Archive for February, 2011

!Kommunity Skratch!

Monday, February 14th, 2011

The !K Club – Community Skratch Nite with:

*DEVIANT (comm skratch / alphabet set / stress debt & chest pains)
*JIMMY PENGUIN (comm skratch / alkalinear)
*!KABOOGIE Residents

Thurs 17 Feb
10pm – 02:30am
@ The Sweeney Mongrel, Dame St., Dublin 2.

In the run-up to one of Irelands best weekend events, the annual Community Skratch Games in Galway, us !Kaboogie folks decided to haul 2 of its finest participants, DEVIANT & JIMMY PENGUIN, over from West to East. Support as usual comes from !K heads A-FORCE / EOMAC / PCP / REDMONK / RICHIE !K / SIXFOOT APPRENTICE, or some combination of them!
So get down to the !K Club and check out some quality live Irish talent.

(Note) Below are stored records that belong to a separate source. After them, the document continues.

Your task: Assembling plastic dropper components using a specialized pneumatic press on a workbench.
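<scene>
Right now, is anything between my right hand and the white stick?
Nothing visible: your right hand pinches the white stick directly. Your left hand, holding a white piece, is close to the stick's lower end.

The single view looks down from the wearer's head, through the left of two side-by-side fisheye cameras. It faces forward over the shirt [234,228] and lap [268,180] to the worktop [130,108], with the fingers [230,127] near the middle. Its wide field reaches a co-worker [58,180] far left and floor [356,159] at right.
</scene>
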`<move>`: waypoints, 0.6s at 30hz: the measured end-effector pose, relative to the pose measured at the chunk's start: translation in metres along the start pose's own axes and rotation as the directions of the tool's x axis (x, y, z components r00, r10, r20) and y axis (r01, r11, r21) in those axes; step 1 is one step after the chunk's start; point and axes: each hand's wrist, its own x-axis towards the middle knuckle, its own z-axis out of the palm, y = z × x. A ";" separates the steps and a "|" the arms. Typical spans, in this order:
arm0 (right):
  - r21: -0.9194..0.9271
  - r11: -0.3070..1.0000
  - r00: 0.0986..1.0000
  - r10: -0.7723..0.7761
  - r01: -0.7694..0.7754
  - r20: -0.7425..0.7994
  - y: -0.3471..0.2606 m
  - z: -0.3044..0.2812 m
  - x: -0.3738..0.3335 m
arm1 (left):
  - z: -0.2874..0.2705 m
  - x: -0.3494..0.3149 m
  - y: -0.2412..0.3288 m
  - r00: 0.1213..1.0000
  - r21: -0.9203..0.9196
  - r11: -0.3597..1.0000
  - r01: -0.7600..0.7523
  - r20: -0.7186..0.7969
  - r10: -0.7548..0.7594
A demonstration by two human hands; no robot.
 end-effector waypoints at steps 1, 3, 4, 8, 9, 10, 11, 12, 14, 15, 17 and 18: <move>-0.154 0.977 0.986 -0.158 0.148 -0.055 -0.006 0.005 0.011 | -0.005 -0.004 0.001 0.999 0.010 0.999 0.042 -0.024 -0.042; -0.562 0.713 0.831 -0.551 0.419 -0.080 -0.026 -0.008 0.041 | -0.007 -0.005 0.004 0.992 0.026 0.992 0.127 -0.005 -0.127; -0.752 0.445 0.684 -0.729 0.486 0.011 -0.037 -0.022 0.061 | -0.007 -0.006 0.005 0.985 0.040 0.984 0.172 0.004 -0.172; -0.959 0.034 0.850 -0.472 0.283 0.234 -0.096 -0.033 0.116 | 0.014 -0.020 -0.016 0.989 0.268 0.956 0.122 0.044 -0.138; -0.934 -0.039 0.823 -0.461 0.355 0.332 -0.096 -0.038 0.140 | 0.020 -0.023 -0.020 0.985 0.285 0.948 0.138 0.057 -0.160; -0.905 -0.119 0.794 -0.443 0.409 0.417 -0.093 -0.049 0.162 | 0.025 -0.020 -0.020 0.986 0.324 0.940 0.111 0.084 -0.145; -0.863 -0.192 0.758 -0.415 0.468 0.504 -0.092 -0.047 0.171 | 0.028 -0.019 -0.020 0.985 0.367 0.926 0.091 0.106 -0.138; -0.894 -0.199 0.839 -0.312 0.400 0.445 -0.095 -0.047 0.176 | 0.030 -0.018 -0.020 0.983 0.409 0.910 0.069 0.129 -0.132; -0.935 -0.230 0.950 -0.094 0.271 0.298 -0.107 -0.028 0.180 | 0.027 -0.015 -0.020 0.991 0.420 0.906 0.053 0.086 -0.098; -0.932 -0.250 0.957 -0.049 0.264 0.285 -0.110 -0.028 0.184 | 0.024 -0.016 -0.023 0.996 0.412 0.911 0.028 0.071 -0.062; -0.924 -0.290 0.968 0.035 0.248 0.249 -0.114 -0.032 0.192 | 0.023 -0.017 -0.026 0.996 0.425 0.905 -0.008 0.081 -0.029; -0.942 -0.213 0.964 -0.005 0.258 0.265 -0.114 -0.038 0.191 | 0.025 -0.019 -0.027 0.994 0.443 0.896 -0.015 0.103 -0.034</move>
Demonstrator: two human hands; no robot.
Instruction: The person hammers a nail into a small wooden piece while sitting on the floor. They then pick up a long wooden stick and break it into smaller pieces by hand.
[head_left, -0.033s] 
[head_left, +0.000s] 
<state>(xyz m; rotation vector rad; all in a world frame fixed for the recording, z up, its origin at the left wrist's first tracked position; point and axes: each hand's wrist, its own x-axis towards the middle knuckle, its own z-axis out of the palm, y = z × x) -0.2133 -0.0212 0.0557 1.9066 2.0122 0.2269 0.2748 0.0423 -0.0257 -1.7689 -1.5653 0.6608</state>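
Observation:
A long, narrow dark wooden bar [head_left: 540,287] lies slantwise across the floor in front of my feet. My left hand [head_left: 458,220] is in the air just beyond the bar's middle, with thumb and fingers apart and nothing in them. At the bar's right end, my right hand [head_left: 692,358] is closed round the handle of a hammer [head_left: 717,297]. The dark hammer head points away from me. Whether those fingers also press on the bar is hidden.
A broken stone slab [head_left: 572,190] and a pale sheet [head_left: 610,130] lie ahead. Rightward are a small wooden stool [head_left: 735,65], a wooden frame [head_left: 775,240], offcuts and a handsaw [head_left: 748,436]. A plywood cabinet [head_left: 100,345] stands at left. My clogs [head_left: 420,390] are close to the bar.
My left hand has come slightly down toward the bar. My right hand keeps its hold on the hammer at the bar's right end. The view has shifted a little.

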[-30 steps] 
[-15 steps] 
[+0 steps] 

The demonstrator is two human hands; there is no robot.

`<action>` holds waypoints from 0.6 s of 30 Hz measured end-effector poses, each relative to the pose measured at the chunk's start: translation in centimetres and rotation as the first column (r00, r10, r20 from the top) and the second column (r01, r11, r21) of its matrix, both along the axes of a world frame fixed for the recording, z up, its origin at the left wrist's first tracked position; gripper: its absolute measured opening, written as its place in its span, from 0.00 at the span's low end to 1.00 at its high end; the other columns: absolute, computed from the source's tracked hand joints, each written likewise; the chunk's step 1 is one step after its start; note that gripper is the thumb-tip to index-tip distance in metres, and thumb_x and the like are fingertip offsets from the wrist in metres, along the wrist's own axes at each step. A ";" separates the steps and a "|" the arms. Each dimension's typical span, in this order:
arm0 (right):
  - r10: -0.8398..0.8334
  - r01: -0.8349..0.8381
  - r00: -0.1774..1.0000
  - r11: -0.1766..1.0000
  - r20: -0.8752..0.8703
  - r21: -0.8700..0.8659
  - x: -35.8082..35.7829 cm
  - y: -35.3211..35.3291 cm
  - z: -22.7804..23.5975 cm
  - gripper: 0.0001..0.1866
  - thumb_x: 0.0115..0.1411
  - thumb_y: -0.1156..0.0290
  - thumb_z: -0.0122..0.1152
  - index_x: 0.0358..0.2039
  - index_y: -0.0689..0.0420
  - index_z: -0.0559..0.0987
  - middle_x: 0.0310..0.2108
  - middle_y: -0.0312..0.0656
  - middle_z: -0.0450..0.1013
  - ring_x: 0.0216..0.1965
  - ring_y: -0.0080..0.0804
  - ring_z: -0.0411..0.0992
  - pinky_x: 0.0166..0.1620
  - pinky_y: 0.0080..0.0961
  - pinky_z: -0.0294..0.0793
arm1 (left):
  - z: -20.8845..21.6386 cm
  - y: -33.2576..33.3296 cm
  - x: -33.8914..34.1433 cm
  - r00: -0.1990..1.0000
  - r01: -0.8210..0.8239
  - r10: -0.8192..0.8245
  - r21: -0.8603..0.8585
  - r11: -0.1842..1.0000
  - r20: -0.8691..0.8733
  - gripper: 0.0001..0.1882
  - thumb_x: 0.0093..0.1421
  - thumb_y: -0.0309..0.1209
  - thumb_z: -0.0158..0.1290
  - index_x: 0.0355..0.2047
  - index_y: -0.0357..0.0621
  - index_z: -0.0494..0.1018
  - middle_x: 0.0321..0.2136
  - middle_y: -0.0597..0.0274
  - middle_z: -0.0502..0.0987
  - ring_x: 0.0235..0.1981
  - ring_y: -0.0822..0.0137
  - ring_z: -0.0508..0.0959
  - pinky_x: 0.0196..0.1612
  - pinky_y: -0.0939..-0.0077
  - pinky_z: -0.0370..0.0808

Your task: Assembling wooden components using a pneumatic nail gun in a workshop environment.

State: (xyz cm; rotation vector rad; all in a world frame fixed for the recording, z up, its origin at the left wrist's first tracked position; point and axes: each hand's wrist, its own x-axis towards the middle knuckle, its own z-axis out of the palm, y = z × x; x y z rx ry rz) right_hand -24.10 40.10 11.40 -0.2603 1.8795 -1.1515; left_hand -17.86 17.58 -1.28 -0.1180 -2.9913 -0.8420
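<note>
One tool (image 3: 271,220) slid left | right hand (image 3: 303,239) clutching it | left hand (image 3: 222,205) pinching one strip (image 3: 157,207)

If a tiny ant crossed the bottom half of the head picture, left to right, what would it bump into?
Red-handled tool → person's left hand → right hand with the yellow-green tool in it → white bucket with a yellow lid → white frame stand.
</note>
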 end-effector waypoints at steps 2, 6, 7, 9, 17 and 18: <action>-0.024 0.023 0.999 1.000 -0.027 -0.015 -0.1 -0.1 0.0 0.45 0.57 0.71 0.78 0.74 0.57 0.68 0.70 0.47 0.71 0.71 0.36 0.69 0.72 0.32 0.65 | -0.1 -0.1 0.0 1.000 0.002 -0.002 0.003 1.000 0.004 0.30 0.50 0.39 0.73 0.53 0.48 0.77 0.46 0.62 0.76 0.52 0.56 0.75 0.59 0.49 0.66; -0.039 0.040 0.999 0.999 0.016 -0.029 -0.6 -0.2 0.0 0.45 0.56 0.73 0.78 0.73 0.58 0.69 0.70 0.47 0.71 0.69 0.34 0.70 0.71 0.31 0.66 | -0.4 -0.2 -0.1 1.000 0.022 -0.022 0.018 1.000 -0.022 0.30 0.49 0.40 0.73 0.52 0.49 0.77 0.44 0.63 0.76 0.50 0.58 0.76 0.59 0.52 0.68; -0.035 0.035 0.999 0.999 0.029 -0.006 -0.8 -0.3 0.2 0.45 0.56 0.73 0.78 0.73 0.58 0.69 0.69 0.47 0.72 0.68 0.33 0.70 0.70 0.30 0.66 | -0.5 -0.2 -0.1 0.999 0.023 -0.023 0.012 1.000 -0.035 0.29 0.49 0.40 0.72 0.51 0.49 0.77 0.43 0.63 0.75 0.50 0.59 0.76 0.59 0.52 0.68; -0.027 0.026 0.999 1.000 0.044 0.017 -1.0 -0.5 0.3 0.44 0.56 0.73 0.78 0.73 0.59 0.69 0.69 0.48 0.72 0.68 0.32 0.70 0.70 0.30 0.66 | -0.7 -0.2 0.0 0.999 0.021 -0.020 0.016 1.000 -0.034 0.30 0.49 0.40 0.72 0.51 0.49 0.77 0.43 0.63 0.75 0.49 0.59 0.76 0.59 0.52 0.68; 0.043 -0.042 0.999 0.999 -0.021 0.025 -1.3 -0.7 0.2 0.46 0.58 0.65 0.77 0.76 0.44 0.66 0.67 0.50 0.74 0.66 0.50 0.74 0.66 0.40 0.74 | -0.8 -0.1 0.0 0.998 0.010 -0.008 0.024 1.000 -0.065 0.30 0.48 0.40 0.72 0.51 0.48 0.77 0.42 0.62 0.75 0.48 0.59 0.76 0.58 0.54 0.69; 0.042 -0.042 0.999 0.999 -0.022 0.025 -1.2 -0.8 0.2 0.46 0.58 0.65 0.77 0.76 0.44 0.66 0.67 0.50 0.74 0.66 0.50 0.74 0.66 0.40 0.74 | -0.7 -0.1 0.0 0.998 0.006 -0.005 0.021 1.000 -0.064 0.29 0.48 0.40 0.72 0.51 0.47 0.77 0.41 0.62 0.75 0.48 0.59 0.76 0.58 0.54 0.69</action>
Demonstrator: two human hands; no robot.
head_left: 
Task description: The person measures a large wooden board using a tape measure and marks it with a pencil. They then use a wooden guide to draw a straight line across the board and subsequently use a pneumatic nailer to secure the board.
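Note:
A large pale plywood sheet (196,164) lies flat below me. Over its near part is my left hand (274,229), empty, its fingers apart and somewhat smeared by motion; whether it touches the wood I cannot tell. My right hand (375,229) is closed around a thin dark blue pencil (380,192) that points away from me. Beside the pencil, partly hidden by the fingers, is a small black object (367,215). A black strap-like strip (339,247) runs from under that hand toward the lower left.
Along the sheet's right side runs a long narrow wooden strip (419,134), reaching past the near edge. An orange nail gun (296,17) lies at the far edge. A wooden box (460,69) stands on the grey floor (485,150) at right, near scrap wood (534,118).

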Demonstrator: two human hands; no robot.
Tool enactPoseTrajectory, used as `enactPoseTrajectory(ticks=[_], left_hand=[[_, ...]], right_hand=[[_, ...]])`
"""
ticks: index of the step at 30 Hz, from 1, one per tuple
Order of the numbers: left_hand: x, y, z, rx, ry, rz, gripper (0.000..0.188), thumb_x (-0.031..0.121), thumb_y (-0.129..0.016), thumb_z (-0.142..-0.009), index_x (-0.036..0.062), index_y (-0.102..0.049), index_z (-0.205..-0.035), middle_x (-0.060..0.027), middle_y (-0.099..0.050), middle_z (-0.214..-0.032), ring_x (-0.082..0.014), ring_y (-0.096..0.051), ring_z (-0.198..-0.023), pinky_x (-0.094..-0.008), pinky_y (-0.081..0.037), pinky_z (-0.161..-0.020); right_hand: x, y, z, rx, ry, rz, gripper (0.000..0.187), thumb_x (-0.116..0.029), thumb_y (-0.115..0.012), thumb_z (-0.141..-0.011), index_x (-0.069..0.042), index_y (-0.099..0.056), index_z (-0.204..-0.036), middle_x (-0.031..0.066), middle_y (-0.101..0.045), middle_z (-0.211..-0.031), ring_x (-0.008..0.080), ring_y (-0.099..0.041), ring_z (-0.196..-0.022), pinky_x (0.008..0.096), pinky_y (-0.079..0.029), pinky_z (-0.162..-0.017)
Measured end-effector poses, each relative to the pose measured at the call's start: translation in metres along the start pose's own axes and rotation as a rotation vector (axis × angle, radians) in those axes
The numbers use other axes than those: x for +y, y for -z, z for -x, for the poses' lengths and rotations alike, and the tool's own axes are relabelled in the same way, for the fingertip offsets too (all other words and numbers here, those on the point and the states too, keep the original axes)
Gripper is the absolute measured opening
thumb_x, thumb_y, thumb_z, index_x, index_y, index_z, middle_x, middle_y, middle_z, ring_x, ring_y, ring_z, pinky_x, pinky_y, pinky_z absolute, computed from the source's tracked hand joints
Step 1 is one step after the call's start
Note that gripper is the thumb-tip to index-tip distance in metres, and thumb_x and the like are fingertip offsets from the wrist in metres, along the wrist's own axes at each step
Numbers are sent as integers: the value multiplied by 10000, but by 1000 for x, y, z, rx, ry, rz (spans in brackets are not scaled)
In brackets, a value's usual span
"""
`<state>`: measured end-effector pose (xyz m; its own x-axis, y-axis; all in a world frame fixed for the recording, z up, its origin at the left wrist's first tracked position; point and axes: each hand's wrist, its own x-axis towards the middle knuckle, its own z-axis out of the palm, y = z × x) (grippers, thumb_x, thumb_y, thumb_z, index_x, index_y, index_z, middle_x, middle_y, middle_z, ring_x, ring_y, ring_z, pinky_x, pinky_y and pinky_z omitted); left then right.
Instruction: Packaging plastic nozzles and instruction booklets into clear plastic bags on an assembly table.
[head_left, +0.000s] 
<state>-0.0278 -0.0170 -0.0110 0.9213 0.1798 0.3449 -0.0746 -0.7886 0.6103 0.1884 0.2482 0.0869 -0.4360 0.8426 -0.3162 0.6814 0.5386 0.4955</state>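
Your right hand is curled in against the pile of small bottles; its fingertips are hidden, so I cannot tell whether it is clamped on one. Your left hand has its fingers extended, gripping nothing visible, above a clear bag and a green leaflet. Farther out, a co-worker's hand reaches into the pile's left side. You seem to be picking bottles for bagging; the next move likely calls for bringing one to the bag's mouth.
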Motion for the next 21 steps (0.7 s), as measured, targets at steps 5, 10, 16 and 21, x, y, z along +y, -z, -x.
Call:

Plug-ins, VSTs, MIDI-controllers, laptops. All lovely little toys that make modern music-making a whole heap easier and cleaner, but it ain’t worth squat unless the person making the music has something important to say in the first place. Thus, it’s refreshing to see someone take the bumpier road towards composition these days, not content to let a computer do all the hard work. Enter Deviant/Naive Ted, one of this soil’s truest veterans of all things turntable and scratch related. Relying on a stack of obscure prog and jazz records, some battered turntables and a good ol’ fashioned warped imagination, Deviant has been churning out some of the most interesting leftfield hiphop of recent times. And that’s not restricted to Ireland. While current trends in the field have producers whacking off to their J-Dilla shrines and then banging out anonymous off-time beats, Deviants work has intense dedication and individual eccentricity slapped all over it.

“Shoes Not Not” video

Even just glancing over this chaps output over the last few years makes you realise that words like “prolific” and “dedicated” are almost understatements. Jimmy Penguin is one of Ireland’s hidden electronic diamonds. Hailing from Galway in the blustery west of Ireland, Jimmy makes music that varies between sultry bass heavy electronics, progressive scratch and slow burning ambient tracks richly orchestrated with organic instrumentation. Yep this guy is a jack of all trades. If you like what you hear, then prepare your hard drive for a feck-load of quality free tracks and mixes that are available online.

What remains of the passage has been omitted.